What the task asks
Please give all of the data again, character for character, and drop the pictures.

* * * * * * *

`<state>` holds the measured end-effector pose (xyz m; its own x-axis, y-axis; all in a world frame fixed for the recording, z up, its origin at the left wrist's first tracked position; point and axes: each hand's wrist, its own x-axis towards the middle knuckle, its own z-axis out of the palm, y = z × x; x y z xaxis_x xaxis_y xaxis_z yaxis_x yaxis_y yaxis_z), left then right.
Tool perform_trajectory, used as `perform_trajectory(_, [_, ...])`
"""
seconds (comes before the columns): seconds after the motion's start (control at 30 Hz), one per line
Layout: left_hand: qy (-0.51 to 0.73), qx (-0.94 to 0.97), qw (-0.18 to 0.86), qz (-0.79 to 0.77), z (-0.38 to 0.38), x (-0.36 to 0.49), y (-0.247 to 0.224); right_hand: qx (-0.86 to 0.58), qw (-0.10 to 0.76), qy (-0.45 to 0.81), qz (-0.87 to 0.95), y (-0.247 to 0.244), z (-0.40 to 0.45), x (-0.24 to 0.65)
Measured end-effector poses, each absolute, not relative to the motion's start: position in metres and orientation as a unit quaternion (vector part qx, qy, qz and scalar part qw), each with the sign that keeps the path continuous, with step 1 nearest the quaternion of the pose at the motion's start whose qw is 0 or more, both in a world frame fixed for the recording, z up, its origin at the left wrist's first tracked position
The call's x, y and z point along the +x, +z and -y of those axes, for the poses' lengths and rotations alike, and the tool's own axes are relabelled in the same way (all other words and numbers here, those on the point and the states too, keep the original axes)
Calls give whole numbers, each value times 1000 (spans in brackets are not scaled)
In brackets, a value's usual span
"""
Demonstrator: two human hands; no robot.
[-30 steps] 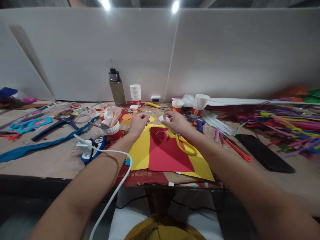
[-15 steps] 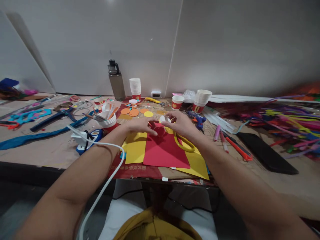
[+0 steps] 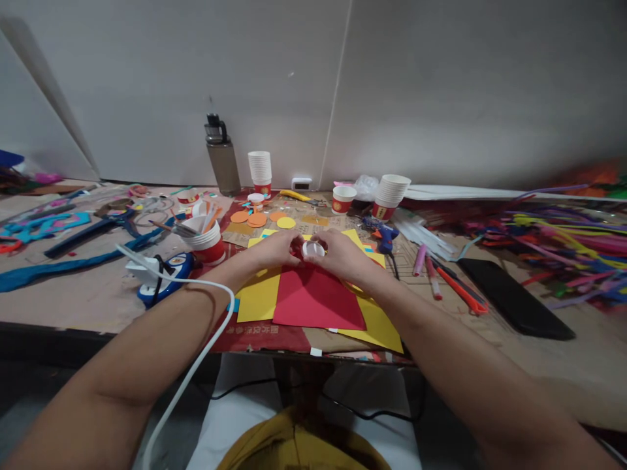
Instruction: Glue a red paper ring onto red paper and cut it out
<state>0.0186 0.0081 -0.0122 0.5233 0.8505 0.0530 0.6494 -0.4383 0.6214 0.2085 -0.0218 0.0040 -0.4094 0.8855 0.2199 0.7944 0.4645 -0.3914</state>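
Note:
Over the stacked coloured sheets my two hands meet, fingers curled inward. Between them is a small round white piece (image 3: 313, 249), its rim facing up; whether it is paper or a cap I cannot make out. My left hand (image 3: 283, 249) grips its left side, and a bit of red shows by those fingers. My right hand (image 3: 337, 253) pinches the right side. Below the hands lies a red sheet (image 3: 318, 300) on top of yellow sheets (image 3: 255, 294). A yellow scissor handle (image 3: 353, 288) is mostly hidden beneath my right wrist.
Left stand a paper cup of tools (image 3: 206, 247) and a blue-and-white power strip (image 3: 169, 281); its white cable crosses my left forearm. Orange discs (image 3: 257, 220), stacked cups (image 3: 392, 192) and a blue glue gun (image 3: 386, 236) lie beyond. A black phone (image 3: 514, 297) is right.
My hands have come closer together, and the white piece now sits between both. The red disc seen under my left hand is largely hidden, and my right wrist covers more of the scissors.

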Motion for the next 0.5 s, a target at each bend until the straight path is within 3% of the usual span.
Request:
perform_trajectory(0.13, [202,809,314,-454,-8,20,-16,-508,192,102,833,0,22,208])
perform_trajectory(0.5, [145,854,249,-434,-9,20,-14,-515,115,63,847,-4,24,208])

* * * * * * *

Expected answer
`<state>` holds the measured end-effector pose (xyz m; its own x-axis, y-axis; all in a world frame fixed for the recording, z up, its origin at the left wrist's first tracked position; point and axes: each hand's wrist, its own x-axis towards the middle knuckle, its own z-axis out of the palm, y = z × x; x y z xaxis_x xaxis_y xaxis_z yaxis_x yaxis_y yaxis_z), left then right.
Tool perform_trajectory, used as `perform_trajectory(_, [_, ...])`
"""
seconds (comes before the columns): seconds after the motion's start (control at 30 Hz), one per line
Layout: left_hand: qy (-0.51 to 0.73), qx (-0.94 to 0.97), qw (-0.18 to 0.86), qz (-0.79 to 0.77), z (-0.38 to 0.38), x (-0.36 to 0.49), y (-0.247 to 0.224); right_hand: qx (-0.86 to 0.58), qw (-0.10 to 0.76), qy (-0.45 to 0.81), qz (-0.87 to 0.95), y (-0.247 to 0.244), z (-0.40 to 0.45), x (-0.24 to 0.65)
Measured end-effector poses, each absolute, not relative to the motion's start: position in metres and orientation as a unit quaternion (vector part qx, qy, qz and scalar part qw), each with the sign that keeps the path continuous, with step 1 nearest the quaternion of the pose at the motion's start whose qw is 0 or more, both in a world frame fixed for the recording, z up, its origin at the left wrist's first tracked position
The call's x, y and z point along the +x, +z and -y of those axes, for the poses' lengths and rotations alike, and the tool's own axes are relabelled in the same way (all other words and numbers here, those on the point and the states too, keep the original axes)
Calls give whole numbers, each value times 1000 (spans in brackets are not scaled)
In brackets, a value's usual span
"""
Demonstrator: two human hands; no robot.
[-30 steps] 
[-15 steps] 
[+0 steps] 
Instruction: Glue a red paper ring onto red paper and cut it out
<state>0.0186 0.0081 -0.0122 0.5233 0.8505 0.0530 0.6494 -0.4383 0.6214 0.2085 -0.0218 0.0040 -0.4094 0.8855 0.2199 0.7944 0.4645 -0.3914</state>
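Note:
Over the stacked coloured sheets my two hands meet, fingers curled inward. Between them is a small round white piece (image 3: 313, 249), its rim facing up; whether it is paper or a cap I cannot make out. My left hand (image 3: 283, 249) grips its left side, and a bit of red shows by those fingers. My right hand (image 3: 337, 253) pinches the right side. Below the hands lies a red sheet (image 3: 318, 300) on top of yellow sheets (image 3: 255, 294). A yellow scissor handle (image 3: 353, 288) is mostly hidden beneath my right wrist.
Left stand a paper cup of tools (image 3: 206, 247) and a blue-and-white power strip (image 3: 169, 281); its white cable crosses my left forearm. Orange discs (image 3: 257, 220), stacked cups (image 3: 392, 192) and a blue glue gun (image 3: 386, 236) lie beyond. A black phone (image 3: 514, 297) is right.
My hands have come closer together, and the white piece now sits between both. The red disc seen under my left hand is largely hidden, and my right wrist covers more of the scissors.
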
Motion for the next 0.5 s, a target at each bend until the straight path is within 3% of the usual span.
Request:
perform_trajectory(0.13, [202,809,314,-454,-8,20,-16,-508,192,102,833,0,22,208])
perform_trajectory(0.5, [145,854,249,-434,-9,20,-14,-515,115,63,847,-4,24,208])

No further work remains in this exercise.